→ ACTIVITY:
Without the images, write out the whole listing exactly.

-------- RAW DATA --------

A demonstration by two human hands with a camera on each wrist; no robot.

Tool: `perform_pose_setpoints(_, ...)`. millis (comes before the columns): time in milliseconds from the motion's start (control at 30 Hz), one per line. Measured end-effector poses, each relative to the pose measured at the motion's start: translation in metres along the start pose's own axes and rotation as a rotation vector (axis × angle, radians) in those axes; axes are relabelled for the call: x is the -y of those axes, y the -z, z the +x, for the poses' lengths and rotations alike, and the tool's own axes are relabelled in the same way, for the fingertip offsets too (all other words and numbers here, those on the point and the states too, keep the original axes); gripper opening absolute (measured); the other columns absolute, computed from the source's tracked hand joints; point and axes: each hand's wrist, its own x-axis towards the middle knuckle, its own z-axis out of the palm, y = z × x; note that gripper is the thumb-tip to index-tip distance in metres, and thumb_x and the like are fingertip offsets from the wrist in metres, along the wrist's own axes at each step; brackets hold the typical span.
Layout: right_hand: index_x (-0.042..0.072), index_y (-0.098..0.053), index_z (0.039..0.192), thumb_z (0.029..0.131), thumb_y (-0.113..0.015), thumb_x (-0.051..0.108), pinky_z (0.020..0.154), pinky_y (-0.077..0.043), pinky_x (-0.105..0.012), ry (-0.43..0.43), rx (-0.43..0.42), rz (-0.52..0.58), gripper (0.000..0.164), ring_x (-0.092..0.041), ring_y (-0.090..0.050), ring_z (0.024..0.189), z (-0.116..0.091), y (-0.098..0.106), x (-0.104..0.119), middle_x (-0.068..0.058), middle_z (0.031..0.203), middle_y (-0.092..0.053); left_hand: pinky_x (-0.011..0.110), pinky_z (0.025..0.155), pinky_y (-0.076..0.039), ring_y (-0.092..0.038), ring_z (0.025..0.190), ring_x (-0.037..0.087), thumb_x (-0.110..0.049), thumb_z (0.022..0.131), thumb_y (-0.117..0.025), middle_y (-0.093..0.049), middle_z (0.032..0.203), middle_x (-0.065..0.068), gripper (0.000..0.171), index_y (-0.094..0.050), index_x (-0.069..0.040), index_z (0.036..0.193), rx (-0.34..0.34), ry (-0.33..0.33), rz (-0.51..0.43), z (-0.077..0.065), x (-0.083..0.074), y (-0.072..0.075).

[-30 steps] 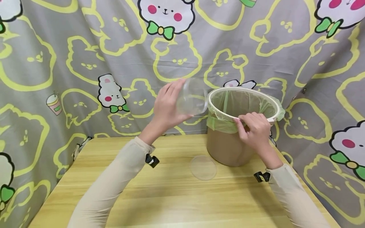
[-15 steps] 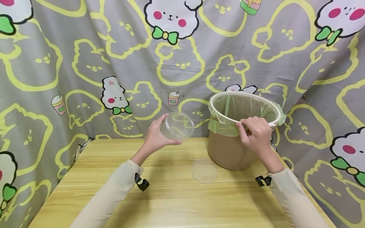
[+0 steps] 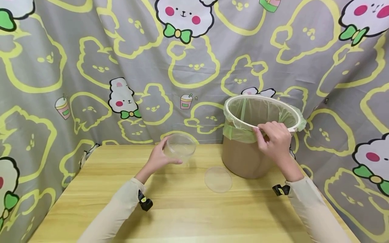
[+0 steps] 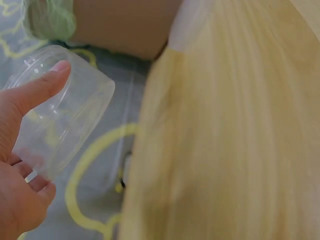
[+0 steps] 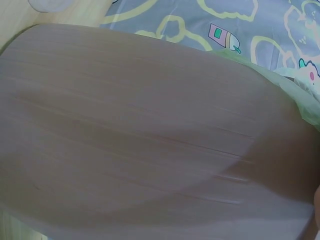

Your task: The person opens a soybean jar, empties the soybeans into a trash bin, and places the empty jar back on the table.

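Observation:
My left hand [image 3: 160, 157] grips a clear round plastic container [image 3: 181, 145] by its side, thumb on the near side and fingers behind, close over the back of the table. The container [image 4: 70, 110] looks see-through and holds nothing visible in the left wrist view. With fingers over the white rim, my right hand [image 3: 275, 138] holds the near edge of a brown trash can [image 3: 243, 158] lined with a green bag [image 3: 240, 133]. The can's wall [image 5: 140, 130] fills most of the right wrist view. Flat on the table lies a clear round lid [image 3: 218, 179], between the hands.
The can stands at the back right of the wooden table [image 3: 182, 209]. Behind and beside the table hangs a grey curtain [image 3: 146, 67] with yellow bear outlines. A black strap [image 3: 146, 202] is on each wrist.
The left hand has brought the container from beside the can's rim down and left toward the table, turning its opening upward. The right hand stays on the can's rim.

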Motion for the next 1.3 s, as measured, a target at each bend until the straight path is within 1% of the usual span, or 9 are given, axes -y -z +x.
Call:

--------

→ THE ANSWER:
A demonstration by two human hands with a camera on each wrist; no robot.

Tool: `perform_pose_setpoints(_, ...)`. millis (comes before the columns): time in milliseconds from the motion's start (control at 30 Hz), one per line. Measured end-effector poses, each relative to the pose measured at the motion's start: translation in metres along the start pose's own axes and rotation as a rotation vector (axis × angle, radians) in those axes; axes are relabelled for the call: x is the -y of those axes, y the -z, z the +x, for the poses' lengths and rotations alike, and the tool's own axes are relabelled in the same way, for the fingertip offsets too (all other words and numbers here, those on the point and the states too, keep the original axes); gripper opening absolute (measured); the other columns absolute, computed from the source's tracked hand joints; point and axes: each hand's wrist, its own x-axis towards the middle knuckle, its own z-axis out of the palm, y = z × x; note that gripper is the thumb-tip to index-tip distance in metres, and thumb_x and the like are fingertip offsets from the wrist in metres, along the wrist's own axes at each step; brackets hold the typical span.
Layout: right_hand: index_x (-0.042..0.072), index_y (-0.098..0.053), index_z (0.039..0.192), thumb_z (0.029..0.131), thumb_y (-0.113..0.015), thumb_x (-0.051..0.108), pinky_z (0.020..0.154), pinky_y (-0.077..0.043), pinky_x (-0.105..0.012), ry (-0.43..0.43), rx (-0.43..0.42), rz (-0.52..0.58), gripper (0.000..0.164), ring_x (-0.092..0.041), ring_y (-0.090..0.050), ring_z (0.024..0.189), z (-0.116..0.091), y (-0.098..0.106), x (-0.104..0.119), middle_x (-0.068..0.058), middle_z (0.031..0.203), middle_y (-0.092..0.053); left_hand: pinky_x (-0.011..0.110), pinky_z (0.025..0.155), pinky_y (-0.076..0.039), ring_y (-0.092..0.038), ring_z (0.025..0.190), ring_x (-0.037..0.087), thumb_x (-0.110..0.049), thumb_z (0.022..0.131), thumb_y (-0.117..0.025), middle_y (-0.093..0.049), middle_z (0.032..0.203), middle_x (-0.065..0.068), gripper (0.000..0.171), index_y (-0.094..0.050), index_x (-0.069..0.040), index_z (0.036..0.193), rx (-0.34..0.34), ry (-0.33..0.33), rz (-0.51..0.43), z (-0.077..0.065), x (-0.083..0.074), y (-0.072..0.075).

[-30 steps] 
[-15 steps] 
[+0 steps] 
[+0 steps] 
[+0 steps] 

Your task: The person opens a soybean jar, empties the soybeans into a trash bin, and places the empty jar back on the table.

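Observation:
My left hand [image 3: 160, 157] grips a clear round plastic container [image 3: 181, 145] by its side, thumb on the near side and fingers behind, close over the back of the table. The container [image 4: 70, 110] looks see-through and holds nothing visible in the left wrist view. With fingers over the white rim, my right hand [image 3: 275, 138] holds the near edge of a brown trash can [image 3: 243, 158] lined with a green bag [image 3: 240, 133]. The can's wall [image 5: 140, 130] fills most of the right wrist view. Flat on the table lies a clear round lid [image 3: 218, 179], between the hands.
The can stands at the back right of the wooden table [image 3: 182, 209]. Behind and beside the table hangs a grey curtain [image 3: 146, 67] with yellow bear outlines. A black strap [image 3: 146, 202] is on each wrist.
The left hand has brought the container from beside the can's rim down and left toward the table, turning its opening upward. The right hand stays on the can's rim.
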
Motion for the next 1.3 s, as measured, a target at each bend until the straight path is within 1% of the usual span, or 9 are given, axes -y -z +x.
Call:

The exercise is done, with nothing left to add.